**ASSIGNMENT:** When the line with "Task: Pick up" is reached, include it and stop; before that, copy each line of the listing exactly from the first.

((

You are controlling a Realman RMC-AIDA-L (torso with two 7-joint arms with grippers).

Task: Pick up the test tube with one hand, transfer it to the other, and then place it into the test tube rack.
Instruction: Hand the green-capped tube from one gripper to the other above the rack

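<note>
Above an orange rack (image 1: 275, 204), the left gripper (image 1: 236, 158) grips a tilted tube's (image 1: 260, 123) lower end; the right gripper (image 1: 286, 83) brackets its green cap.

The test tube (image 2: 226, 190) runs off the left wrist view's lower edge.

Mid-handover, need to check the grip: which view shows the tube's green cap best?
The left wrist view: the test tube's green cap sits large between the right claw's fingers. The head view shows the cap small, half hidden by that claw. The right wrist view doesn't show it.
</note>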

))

**ANSWER BELOW:**
You are controlling a Realman RMC-AIDA-L (torso with two 7-joint arms with grippers).

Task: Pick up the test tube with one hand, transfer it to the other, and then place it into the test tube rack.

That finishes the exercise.